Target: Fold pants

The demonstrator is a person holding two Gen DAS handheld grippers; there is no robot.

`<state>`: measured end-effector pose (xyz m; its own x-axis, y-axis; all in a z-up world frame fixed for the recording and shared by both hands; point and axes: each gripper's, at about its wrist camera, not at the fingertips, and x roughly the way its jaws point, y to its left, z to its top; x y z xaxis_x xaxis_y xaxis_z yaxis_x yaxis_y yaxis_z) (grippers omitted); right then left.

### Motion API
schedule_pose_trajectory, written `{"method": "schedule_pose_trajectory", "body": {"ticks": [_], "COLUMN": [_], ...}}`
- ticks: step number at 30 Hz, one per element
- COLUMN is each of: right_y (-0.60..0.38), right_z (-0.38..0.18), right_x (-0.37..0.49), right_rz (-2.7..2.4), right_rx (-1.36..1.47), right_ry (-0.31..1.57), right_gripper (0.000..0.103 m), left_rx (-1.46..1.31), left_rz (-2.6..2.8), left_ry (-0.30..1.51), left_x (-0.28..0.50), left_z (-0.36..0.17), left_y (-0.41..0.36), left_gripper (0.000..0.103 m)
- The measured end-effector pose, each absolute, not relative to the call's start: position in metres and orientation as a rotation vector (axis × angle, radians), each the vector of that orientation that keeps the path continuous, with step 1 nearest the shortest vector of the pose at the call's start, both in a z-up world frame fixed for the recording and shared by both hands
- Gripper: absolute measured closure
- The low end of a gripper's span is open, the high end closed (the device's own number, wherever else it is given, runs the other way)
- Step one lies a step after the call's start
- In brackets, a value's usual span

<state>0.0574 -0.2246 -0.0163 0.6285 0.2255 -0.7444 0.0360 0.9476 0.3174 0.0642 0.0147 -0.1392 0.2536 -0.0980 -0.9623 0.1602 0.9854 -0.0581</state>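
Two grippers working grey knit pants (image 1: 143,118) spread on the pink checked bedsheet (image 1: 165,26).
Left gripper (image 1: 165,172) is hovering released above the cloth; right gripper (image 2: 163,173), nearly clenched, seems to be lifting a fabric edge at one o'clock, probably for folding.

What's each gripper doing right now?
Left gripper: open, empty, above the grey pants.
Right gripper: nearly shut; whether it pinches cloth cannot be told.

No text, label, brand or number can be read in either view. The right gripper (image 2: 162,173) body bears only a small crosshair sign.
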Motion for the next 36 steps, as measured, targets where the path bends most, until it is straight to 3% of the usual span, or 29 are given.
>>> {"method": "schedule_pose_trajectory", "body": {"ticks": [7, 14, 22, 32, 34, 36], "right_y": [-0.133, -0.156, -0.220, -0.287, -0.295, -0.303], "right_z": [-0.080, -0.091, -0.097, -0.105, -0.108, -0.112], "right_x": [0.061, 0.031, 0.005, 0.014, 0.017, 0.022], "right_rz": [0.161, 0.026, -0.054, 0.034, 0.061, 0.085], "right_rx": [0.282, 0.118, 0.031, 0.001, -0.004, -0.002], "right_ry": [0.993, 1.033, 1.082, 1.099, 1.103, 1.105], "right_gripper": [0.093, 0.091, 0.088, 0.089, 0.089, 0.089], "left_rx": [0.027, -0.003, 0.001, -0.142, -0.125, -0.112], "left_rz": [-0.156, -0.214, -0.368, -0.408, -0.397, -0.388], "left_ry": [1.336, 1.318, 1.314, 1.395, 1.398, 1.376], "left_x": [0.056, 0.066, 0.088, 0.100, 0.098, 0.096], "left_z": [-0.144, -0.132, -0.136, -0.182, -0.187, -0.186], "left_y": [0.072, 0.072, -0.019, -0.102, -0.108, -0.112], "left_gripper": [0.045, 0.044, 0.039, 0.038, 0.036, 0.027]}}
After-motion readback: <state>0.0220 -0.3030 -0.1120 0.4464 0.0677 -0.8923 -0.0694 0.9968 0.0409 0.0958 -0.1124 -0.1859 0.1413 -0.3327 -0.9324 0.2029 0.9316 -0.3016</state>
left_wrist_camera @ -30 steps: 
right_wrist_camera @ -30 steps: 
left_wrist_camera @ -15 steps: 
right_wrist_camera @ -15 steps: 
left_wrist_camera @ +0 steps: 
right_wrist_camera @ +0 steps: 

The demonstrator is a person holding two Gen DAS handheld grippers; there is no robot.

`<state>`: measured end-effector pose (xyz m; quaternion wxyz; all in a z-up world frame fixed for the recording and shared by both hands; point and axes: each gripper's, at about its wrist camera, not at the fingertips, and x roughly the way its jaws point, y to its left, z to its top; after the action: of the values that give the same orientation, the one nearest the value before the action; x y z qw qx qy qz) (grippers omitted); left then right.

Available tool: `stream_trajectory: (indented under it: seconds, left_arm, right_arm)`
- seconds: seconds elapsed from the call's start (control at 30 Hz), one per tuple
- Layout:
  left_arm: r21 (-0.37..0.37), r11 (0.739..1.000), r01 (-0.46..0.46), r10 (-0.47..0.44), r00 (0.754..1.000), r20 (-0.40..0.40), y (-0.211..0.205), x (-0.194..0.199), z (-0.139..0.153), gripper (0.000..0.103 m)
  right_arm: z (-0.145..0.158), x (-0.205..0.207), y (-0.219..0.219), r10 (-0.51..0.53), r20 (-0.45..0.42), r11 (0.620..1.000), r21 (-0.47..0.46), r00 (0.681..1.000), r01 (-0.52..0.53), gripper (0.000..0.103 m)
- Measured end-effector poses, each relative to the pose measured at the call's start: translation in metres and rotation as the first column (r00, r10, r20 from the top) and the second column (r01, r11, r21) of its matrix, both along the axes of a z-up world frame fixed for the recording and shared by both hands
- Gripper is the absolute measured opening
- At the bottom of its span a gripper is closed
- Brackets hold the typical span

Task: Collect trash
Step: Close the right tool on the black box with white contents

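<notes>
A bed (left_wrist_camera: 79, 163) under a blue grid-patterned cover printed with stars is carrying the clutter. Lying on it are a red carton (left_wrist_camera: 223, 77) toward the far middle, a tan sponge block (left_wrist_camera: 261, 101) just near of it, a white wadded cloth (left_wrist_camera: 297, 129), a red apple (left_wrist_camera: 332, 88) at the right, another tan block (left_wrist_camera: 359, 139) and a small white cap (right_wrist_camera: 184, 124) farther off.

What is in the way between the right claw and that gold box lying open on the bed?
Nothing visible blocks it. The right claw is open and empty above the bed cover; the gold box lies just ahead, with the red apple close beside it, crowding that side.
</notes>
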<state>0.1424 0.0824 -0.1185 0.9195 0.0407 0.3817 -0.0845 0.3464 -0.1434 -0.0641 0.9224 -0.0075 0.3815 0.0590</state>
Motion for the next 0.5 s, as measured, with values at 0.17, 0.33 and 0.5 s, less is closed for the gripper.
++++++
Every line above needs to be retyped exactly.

[Answer to the exercise]
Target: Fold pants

The demonstrator is a person holding two Gen DAS handheld grippers; there is no robot.

`<state>`: measured end-effector pose (xyz m; its own x-axis, y-axis; all in a z-up world frame fixed for the recording and shared by both hands; point and axes: each gripper's, at about its wrist camera, not at the fingertips, and x roughly the way its jaws point, y to its left, z to its top; x y z xaxis_x xaxis_y xaxis_z yaxis_x yaxis_y yaxis_z) (grippers omitted); right then left.

### Motion API
schedule_pose_trajectory, written `{"method": "schedule_pose_trajectory", "body": {"ticks": [_], "COLUMN": [_], ...}}`
- ticks: step number at 30 Hz, one per element
- COLUMN is each of: right_y (-0.60..0.38), right_z (-0.38..0.18), right_x (-0.37..0.49), right_rz (-2.7..2.4), right_rx (-1.36..1.47), right_ry (-0.31..1.57), right_gripper (0.000..0.103 m), left_rx (-1.46..1.31), left_rz (-2.6..2.8), left_ry (-0.30..1.51), left_x (-0.28..0.50), left_z (-0.36..0.17), left_y (-0.41..0.36), left_gripper (0.000..0.103 m)
- The measured end-effector pose, each absolute, not relative to the call's start: position in metres and orientation as a rotation vector (axis × angle, radians), each the vector of that orientation that keeps the path continuous, with step 1 nearest the shortest vector of the pose at the call's start, both in a z-up world frame fixed for the recording and shared by both hands
- Gripper: absolute measured closure
- The low end of a gripper's span is open, the high end closed (the device's own number, wherever else it is given, runs the other way)
- Step one lies a step after the call's start
- In brackets, a value's usual span

<state>0.0574 -0.2246 -0.0163 0.6285 0.2255 -0.7444 0.0360 0.9476 0.3174 0.0642 0.0147 -0.1392 0.2536 -0.0980 -0.9623 0.1602 0.9854 -0.0581</state>
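Two grippers working grey knit pants (image 1: 143,118) spread on the pink checked bedsheet (image 1: 165,26).
Left gripper (image 1: 165,172) is hovering released above the cloth; right gripper (image 2: 163,173), nearly clenched, seems to be lifting a fabric edge at one o'clock, probably for folding.

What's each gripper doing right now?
Left gripper: open, empty, above the grey pants.
Right gripper: nearly shut; whether it pinches cloth cannot be told.

No text, label, brand or number can be read in either view. The right gripper (image 2: 162,173) body bears only a small crosshair sign.
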Motion for the next 36 steps, as measured, targets where the path bends most, until it is straight to 3% of the usual span, or 29 are given.
>>> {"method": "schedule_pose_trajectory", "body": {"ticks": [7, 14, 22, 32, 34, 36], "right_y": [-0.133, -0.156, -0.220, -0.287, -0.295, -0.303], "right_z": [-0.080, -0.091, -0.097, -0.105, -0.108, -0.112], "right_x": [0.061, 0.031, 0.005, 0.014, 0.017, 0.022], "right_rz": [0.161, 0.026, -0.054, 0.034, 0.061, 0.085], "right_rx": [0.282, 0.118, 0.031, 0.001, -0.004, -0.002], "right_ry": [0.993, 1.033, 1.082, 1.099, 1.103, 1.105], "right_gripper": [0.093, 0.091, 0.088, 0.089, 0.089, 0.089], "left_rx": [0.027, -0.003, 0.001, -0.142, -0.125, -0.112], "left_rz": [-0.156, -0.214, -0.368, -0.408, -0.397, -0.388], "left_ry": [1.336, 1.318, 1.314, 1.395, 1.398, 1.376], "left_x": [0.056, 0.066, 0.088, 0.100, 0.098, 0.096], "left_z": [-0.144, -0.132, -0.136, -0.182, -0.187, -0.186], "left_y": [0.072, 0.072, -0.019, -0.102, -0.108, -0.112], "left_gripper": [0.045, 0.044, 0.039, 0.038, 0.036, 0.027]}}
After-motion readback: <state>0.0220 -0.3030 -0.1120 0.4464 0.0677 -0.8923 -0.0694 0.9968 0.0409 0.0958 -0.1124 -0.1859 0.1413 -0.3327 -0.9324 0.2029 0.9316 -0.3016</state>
left_wrist_camera @ -30 steps: 
right_wrist_camera @ -30 steps: 
left_wrist_camera @ -15 steps: 
right_wrist_camera @ -15 steps: 
left_wrist_camera @ +0 steps: 
right_wrist_camera @ +0 steps: 

The demonstrator is a person holding two Gen DAS handheld grippers; there is no robot.

`<state>`: measured end-effector pose (xyz m; quaternion wxyz; all in a z-up world frame fixed for the recording and shared by both hands; point and axes: each gripper's, at about its wrist camera, not at the fingertips, and x roughly the way its jaws point, y to its left, z to its top; after the action: of the values that give the same orientation, the one nearest the value before the action; x y z qw qx qy qz) (grippers omitted); left then right.

Available tool: `stream_trajectory: (indented under it: seconds, left_arm, right_arm)`
- seconds: seconds elapsed from the call's start (control at 30 Hz), one per tuple
- Layout:
  left_arm: r21 (-0.37..0.37), r11 (0.739..1.000), r01 (-0.46..0.46), r10 (-0.47..0.44), r00 (0.754..1.000), r20 (-0.40..0.40), y (-0.211..0.205), x (-0.194..0.199), z (-0.139..0.153), gripper (0.000..0.103 m)
  right_arm: z (-0.145..0.158), x (-0.205..0.207), y (-0.219..0.219), r10 (-0.51..0.53), r20 (-0.45..0.42), r11 (0.620..1.000), r21 (-0.47..0.46), r00 (0.681..1.000), r01 (-0.52..0.53), gripper (0.000..0.103 m)
- Measured end-effector poses, each relative to the pose measured at the call's start: translation in metres and rotation as the first column (r00, r10, r20 from the top) and the second column (r01, r11, r21) of its matrix, both along the axes of a z-up world frame fixed for the recording and shared by both hands
- Gripper is the absolute measured opening
- At the bottom of its span a gripper is closed
- Brackets hold the typical span

Task: Collect trash
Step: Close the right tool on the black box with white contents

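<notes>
A bed (left_wrist_camera: 79, 163) under a blue grid-patterned cover printed with stars is carrying the clutter. Lying on it are a red carton (left_wrist_camera: 223, 77) toward the far middle, a tan sponge block (left_wrist_camera: 261, 101) just near of it, a white wadded cloth (left_wrist_camera: 297, 129), a red apple (left_wrist_camera: 332, 88) at the right, another tan block (left_wrist_camera: 359, 139) and a small white cap (right_wrist_camera: 184, 124) farther off.

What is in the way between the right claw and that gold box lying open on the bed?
Nothing visible blocks it. The right claw is open and empty above the bed cover; the gold box lies just ahead, with the red apple close beside it, crowding that side.
</notes>
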<state>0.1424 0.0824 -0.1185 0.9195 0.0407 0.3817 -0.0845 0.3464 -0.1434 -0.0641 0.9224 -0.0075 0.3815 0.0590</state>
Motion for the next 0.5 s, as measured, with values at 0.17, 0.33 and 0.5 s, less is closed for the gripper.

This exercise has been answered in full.